TASK BRIEF:
Please restate each entry that follows word for word.

[Saved entries]

++++++++++++++++++++

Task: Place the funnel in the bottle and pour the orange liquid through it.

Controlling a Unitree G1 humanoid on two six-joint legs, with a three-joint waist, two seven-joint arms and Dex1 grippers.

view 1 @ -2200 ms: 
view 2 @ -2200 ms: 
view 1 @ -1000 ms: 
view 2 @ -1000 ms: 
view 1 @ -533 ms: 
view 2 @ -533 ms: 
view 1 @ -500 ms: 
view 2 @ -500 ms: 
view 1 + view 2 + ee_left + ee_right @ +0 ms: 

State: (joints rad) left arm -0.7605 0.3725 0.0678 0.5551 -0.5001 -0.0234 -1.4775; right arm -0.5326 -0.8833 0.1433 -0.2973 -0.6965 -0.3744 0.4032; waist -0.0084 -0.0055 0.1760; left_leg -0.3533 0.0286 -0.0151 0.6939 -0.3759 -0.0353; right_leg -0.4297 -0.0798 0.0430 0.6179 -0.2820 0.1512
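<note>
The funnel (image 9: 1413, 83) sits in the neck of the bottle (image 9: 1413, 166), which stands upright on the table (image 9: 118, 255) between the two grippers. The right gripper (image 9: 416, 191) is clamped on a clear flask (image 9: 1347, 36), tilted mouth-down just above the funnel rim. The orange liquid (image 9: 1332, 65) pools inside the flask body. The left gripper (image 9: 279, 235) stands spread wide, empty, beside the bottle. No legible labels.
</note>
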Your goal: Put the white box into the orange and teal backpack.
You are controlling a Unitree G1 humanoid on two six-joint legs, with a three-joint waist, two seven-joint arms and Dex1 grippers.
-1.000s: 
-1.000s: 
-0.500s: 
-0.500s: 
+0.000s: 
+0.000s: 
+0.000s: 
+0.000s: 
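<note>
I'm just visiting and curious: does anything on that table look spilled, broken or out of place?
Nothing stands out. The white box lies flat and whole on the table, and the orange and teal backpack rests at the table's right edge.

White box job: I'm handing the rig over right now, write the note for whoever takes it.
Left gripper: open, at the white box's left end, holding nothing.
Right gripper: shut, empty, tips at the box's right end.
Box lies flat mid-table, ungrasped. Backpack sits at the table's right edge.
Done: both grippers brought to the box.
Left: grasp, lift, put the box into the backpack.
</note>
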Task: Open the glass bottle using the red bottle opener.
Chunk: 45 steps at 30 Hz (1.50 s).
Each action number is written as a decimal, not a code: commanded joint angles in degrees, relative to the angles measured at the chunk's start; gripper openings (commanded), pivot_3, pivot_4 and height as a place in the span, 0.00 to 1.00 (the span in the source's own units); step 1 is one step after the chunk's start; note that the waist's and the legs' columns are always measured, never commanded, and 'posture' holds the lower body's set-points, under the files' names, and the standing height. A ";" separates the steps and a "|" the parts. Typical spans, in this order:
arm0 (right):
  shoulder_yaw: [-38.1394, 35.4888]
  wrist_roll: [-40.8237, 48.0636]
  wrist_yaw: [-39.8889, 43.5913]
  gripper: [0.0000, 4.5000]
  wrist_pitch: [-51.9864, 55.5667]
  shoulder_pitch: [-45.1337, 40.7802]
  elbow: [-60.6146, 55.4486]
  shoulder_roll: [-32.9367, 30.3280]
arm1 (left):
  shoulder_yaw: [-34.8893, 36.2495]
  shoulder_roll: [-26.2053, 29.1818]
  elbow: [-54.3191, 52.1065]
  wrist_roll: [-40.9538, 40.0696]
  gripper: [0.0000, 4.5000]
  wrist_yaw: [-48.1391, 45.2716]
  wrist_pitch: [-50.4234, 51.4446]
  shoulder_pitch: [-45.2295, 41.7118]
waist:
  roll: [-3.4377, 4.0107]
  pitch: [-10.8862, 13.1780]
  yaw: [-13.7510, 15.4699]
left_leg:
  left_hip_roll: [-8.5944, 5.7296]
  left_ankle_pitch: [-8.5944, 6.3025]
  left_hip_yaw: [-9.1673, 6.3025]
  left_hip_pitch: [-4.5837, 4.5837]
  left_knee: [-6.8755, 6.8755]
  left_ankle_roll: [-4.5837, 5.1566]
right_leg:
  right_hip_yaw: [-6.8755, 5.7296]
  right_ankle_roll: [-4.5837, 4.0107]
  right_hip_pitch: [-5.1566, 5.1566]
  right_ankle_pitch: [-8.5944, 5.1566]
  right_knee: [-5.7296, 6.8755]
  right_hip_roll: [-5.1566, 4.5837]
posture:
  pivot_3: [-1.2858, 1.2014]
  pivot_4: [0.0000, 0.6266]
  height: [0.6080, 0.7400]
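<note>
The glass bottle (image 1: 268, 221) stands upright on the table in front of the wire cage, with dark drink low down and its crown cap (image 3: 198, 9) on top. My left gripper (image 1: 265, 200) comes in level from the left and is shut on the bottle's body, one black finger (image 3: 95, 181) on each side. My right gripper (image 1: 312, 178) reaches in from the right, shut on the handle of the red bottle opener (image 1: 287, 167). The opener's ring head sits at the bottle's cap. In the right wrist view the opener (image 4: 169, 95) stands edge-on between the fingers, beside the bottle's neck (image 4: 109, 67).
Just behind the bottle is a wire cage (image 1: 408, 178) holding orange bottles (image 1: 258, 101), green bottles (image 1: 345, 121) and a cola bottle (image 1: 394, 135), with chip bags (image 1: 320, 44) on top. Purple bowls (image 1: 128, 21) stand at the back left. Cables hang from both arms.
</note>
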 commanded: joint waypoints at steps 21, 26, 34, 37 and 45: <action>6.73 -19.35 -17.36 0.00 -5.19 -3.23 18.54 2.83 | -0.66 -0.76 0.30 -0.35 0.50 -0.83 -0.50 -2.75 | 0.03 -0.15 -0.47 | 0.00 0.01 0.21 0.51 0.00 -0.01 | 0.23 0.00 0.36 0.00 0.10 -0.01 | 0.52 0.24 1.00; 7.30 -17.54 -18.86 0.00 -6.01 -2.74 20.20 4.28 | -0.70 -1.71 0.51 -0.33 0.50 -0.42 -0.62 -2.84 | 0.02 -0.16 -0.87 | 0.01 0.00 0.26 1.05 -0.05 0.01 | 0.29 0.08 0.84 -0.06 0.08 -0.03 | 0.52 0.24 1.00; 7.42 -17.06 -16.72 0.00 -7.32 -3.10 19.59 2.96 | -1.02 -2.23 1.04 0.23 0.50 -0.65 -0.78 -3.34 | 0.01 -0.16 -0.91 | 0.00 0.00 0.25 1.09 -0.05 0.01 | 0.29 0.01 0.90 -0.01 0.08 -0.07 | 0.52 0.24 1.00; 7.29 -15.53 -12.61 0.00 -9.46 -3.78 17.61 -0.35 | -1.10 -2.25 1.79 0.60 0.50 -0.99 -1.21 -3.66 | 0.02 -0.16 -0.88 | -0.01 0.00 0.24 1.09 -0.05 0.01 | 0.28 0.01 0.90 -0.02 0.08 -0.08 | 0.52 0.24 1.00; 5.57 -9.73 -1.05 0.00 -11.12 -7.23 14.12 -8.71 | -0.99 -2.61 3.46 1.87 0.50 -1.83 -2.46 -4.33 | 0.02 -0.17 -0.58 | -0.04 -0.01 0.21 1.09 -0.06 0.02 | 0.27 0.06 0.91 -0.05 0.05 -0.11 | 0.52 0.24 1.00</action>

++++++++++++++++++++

ANSWER BELOW:
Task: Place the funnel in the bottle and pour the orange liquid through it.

Controlling a Unitree G1 humanoid on two six-joint legs, with a three-joint waist, two seven-joint arms and Dex1 grippers.

view 1 @ -2200 ms: 
view 2 @ -2200 ms: 
view 1 @ -1000 ms: 
view 2 @ -1000 ms: 
view 1 @ -533 ms: 
view 2 @ -533 ms: 
view 1 @ -500 ms: 
view 2 @ -500 ms: 
view 1 + view 2 + ee_left + ee_right @ +0 ms: 

State: (joints rad) left arm -0.7605 0.3725 0.0678 0.5551 -0.5001 -0.0234 -1.4775; right arm -0.5326 -0.8833 0.1433 -0.2973 -0.6965 -0.3744 0.4032; waist -0.0084 -0.0055 0.1760; left_leg -0.3533 0.0286 -0.0151 0.6939 -0.3759 -0.0353; right_leg -0.4297 -0.0798 0.0430 0.6179 -0.2820 0.1512
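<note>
The funnel (image 9: 1413, 83) sits in the neck of the bottle (image 9: 1413, 166), which stands upright on the table (image 9: 118, 255) between the two grippers. The right gripper (image 9: 416, 191) is clamped on a clear flask (image 9: 1347, 36), tilted mouth-down just above the funnel rim. The orange liquid (image 9: 1332, 65) pools inside the flask body. The left gripper (image 9: 279, 235) stands spread wide, empty, beside the bottle. No legible labels.
</note>
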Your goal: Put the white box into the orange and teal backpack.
You are controlling a Unitree G1 humanoid on two six-joint legs, with a three-joint waist, two seven-joint arms and Dex1 grippers.
-1.000s: 
-1.000s: 
-0.500s: 
-0.500s: 
+0.000s: 
+0.000s: 
+0.000s: 
+0.000s: 
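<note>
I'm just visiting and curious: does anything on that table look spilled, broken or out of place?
Nothing stands out. The white box lies flat and whole on the table, and the orange and teal backpack rests at the table's right edge.

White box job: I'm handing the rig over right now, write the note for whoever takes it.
Left gripper: open, at the white box's left end, holding nothing.
Right gripper: shut, empty, tips at the box's right end.
Box lies flat mid-table, ungrasped. Backpack sits at the table's right edge.
Done: both grippers brought to the box.
Left: grasp, lift, put the box into the backpack.
</note>
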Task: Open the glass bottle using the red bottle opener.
Chunk: 45 steps at 30 Hz (1.50 s).
Each action number is written as a decimal, not a code: commanded joint angles in degrees, relative to the angles measured at the chunk's start; gripper openings (commanded), pivot_3, pivot_4 and height as a place in the span, 0.00 to 1.00 (the span in the source's own units); step 1 is one step after the chunk's start; note that the waist's and the legs' columns are always measured, never commanded, and 'posture' holds the lower body's set-points, under the files' names, and the standing height. A ";" separates the steps and a "|" the parts. Typical spans, in this order:
arm0 (right):
  shoulder_yaw: [-38.1394, 35.4888]
  wrist_roll: [-40.8237, 48.0636]
  wrist_yaw: [-39.8889, 43.5913]
  gripper: [0.0000, 4.5000]
  wrist_pitch: [-51.9864, 55.5667]
  shoulder_pitch: [-45.1337, 40.7802]
  elbow: [-60.6146, 55.4486]
  shoulder_roll: [-32.9367, 30.3280]
arm1 (left):
  shoulder_yaw: [-34.8893, 36.2495]
  shoulder_roll: [-26.2053, 29.1818]
  elbow: [-54.3191, 52.1065]
  wrist_roll: [-40.9538, 40.0696]
  gripper: [0.0000, 4.5000]
  wrist_yaw: [-48.1391, 45.2716]
  wrist_pitch: [-50.4234, 51.4446]
  shoulder_pitch: [-45.2295, 41.7118]
waist:
  roll: [-3.4377, 4.0107]
  pitch: [-10.8862, 13.1780]
  yaw: [-13.7510, 15.4699]
left_leg:
  left_hip_roll: [-8.5944, 5.7296]
  left_ankle_pitch: [-8.5944, 6.3025]
  left_hip_yaw: [-9.1673, 6.3025]
  left_hip_pitch: [-4.5837, 4.5837]
  left_knee: [-6.8755, 6.8755]
  left_ankle_roll: [-4.5837, 5.1566]
right_leg:
  right_hip_yaw: [-6.8755, 5.7296]
  right_ankle_roll: [-4.5837, 4.0107]
  right_hip_pitch: [-5.1566, 5.1566]
  right_ankle_pitch: [-8.5944, 5.1566]
  right_knee: [-5.7296, 6.8755]
  right_hip_roll: [-5.1566, 4.5837]
posture:
  pivot_3: [-1.2858, 1.2014]
  pivot_4: [0.0000, 0.6266]
  height: [0.6080, 0.7400]
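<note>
The glass bottle (image 1: 268, 221) stands upright on the table in front of the wire cage, with dark drink low down and its crown cap (image 3: 198, 9) on top. My left gripper (image 1: 265, 200) comes in level from the left and is shut on the bottle's body, one black finger (image 3: 95, 181) on each side. My right gripper (image 1: 312, 178) reaches in from the right, shut on the handle of the red bottle opener (image 1: 287, 167). The opener's ring head sits at the bottle's cap. In the right wrist view the opener (image 4: 169, 95) stands edge-on between the fingers, beside the bottle's neck (image 4: 109, 67).
Just behind the bottle is a wire cage (image 1: 408, 178) holding orange bottles (image 1: 258, 101), green bottles (image 1: 345, 121) and a cola bottle (image 1: 394, 135), with chip bags (image 1: 320, 44) on top. Purple bowls (image 1: 128, 21) stand at the back left. Cables hang from both arms.
</note>
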 commanded: joint waypoints at steps 21, 26, 34, 37 and 45: <action>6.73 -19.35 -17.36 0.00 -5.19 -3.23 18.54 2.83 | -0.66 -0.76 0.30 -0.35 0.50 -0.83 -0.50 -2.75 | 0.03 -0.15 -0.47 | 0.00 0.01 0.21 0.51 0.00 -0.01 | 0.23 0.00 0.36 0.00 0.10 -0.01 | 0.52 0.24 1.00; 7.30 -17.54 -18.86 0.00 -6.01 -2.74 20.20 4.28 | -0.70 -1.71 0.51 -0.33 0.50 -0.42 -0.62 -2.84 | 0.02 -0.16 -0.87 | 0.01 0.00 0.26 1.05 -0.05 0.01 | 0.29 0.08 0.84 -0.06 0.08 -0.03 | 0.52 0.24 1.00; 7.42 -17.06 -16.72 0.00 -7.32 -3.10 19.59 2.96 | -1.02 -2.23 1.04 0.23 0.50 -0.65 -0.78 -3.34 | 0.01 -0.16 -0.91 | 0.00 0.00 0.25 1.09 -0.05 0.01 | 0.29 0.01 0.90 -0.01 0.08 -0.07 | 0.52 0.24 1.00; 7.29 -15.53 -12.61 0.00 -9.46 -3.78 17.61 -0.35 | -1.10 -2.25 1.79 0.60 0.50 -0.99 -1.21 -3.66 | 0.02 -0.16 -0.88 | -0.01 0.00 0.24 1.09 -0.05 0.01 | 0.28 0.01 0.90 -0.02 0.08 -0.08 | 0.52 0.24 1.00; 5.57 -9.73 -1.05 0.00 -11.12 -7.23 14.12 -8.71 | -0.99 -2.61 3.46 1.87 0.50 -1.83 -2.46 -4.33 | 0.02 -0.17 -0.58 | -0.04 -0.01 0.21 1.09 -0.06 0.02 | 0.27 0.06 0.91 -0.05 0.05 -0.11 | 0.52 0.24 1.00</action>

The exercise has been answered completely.